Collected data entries

---------------

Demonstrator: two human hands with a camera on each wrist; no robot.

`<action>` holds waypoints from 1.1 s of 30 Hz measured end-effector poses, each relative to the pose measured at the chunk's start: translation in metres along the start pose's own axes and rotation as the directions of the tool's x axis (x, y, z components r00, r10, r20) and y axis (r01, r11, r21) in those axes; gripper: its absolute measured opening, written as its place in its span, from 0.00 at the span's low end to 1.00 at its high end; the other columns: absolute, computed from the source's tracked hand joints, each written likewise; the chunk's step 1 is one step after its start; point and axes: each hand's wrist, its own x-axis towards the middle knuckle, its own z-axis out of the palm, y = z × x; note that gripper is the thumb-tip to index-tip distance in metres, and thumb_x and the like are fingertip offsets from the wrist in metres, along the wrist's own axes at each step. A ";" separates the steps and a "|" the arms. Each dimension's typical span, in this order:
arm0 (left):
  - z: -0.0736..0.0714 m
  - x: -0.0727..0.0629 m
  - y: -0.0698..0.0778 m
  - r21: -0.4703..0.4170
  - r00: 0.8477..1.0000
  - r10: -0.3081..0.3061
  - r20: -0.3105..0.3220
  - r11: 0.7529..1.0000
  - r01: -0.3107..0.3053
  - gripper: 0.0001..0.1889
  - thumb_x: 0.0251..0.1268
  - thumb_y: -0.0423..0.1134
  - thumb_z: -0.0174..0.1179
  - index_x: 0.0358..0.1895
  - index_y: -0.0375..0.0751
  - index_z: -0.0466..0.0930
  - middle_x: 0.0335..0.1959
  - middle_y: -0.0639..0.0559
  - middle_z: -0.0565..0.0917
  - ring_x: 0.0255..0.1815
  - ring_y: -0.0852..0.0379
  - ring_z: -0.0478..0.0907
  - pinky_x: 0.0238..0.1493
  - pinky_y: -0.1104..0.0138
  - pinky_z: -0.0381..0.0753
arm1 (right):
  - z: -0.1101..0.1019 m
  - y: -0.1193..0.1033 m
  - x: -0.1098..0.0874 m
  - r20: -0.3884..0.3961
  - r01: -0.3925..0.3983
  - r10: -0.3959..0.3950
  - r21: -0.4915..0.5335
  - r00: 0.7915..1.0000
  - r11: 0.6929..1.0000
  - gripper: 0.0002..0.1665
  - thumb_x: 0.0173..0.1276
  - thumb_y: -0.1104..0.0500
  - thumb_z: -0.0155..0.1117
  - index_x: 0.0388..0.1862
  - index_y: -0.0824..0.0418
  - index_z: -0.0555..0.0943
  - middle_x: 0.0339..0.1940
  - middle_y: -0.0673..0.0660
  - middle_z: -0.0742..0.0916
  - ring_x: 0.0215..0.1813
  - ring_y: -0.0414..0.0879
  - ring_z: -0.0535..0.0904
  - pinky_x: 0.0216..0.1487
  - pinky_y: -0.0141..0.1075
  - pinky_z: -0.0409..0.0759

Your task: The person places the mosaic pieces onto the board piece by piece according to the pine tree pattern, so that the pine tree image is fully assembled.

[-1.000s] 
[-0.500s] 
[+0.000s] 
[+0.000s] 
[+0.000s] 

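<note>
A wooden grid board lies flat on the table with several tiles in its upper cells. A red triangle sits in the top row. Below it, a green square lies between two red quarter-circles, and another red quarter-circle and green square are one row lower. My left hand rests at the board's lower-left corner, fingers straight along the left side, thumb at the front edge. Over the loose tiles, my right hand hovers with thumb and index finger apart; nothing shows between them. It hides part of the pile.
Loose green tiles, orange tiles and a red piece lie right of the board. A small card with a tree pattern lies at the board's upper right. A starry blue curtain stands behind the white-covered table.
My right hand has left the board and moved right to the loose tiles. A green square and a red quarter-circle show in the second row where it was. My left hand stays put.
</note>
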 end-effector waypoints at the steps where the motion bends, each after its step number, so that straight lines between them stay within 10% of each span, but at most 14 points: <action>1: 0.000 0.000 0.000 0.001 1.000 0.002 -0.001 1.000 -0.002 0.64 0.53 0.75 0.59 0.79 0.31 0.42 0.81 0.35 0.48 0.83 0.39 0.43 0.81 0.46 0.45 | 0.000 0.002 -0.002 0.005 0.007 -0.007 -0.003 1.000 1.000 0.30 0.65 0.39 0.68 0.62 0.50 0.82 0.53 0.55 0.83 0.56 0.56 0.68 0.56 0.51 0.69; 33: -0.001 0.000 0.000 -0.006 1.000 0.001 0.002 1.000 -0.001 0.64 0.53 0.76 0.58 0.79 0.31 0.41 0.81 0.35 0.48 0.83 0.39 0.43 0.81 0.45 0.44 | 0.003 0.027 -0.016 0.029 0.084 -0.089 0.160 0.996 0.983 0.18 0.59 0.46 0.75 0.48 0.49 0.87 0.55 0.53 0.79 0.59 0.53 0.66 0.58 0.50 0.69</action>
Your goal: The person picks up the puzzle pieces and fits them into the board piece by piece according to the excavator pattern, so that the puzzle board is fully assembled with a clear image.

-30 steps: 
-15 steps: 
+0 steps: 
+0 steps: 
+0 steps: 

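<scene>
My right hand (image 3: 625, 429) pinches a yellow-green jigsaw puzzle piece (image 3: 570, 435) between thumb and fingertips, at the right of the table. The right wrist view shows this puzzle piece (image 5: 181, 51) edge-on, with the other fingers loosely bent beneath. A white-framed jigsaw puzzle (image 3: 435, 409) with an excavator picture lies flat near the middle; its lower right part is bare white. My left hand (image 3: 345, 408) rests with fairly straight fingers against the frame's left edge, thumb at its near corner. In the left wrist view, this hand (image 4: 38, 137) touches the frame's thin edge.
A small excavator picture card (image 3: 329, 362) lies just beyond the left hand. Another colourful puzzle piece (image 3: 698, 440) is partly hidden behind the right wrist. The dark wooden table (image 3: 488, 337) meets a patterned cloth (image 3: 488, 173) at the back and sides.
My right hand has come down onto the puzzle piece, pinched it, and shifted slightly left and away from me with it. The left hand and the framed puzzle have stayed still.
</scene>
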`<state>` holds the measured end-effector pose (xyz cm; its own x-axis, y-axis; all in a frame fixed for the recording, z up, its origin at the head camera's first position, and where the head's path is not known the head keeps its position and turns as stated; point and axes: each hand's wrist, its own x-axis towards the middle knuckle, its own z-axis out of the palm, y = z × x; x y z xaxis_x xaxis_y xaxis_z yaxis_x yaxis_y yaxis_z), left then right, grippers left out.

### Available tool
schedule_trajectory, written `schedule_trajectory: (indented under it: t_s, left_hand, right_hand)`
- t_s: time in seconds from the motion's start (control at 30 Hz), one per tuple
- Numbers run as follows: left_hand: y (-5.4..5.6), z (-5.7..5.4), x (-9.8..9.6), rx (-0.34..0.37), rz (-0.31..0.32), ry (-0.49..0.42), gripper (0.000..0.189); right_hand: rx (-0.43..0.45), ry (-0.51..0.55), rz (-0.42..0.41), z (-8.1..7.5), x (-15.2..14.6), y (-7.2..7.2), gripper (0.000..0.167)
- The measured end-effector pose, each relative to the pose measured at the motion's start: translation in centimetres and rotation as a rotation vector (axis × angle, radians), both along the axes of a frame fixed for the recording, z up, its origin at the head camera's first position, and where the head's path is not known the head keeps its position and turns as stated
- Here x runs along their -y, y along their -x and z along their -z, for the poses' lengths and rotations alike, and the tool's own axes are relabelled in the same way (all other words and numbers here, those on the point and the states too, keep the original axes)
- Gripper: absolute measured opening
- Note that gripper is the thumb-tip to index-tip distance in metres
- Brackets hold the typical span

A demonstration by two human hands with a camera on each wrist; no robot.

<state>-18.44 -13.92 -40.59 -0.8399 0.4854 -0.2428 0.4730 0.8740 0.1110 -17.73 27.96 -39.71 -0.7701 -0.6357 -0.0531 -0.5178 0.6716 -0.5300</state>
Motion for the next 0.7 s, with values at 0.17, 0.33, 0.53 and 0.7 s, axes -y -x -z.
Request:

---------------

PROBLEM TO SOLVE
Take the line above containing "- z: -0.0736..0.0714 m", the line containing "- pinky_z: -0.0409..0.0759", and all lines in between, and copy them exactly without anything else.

REPLY TO THE TASK
  - z: -0.0736..0.0714 m
  - x: -0.0727..0.0629 m
  - y: -0.0698..0.0778 m
  - r21: -0.4703..0.4170
  - r00: 0.8477..1.0000
  - r10: -0.3081..0.3061
  - r20: -0.3105..0.3220
  - r11: 0.7529..1.0000
  - r01: -0.3107..0.3053
  - gripper: 0.0001..0.1889
  - thumb_x: 0.0251..0.1268
  - thumb_y: -0.0423..0.1134
  - thumb_z: -0.0174..0.1179
  - index_x: 0.0358..0.1895
  - index_y: -0.0375..0.0751
  - index_z: -0.0466..0.0930
  - middle_x: 0.0335..0.1959
  - middle_y: -0.0639..0.0559
  - middle_z: -0.0565..0.0917
  - ring_x: 0.0255..0.1815
  - ring_y: -0.0852..0.0379
  - ring_z: -0.0478..0.0907
  - pinky_x: 0.0238..0.1493
  - pinky_y: -0.1104..0.0138
  - pinky_z: -0.0381..0.0753
arm1 (right):
  - z: -0.1101..0.1019 m
  - y: -0.1193..0.1033 m
  - x: -0.1098..0.0874 m
  - r20: -0.3884..0.3961
  - r01: -0.3925..0.3983
  - r10: -0.3959..0.3950
  - r21: -0.4915..0.5335
  - r00: 0.7915..1.0000
  - r11: 0.6929..1.0000
  - gripper: 0.0002..0.1665
  - thumb_x: 0.0173..0.1276
  - thumb_y: -0.1104..0.0500
  - thumb_z: -0.0155..0.1117
  - index_x: 0.0388..0.1862
  - index_y: -0.0824..0.0418
  - index_z: -0.0555..0.0943
  - middle_x: 0.0339..0.1940
  - middle_y: -0.0673..0.0660
  - middle_z: -0.0742..0.0916
  - ring_x: 0.0215..0.1813
  - ring_y: -0.0414..0.0879
  - ring_z: -0.0535..0.0904
  - pinky_x: 0.0216..0.1487
  - pinky_y: -0.0141..0.1075
  - pinky_z: -0.0409..0.0759

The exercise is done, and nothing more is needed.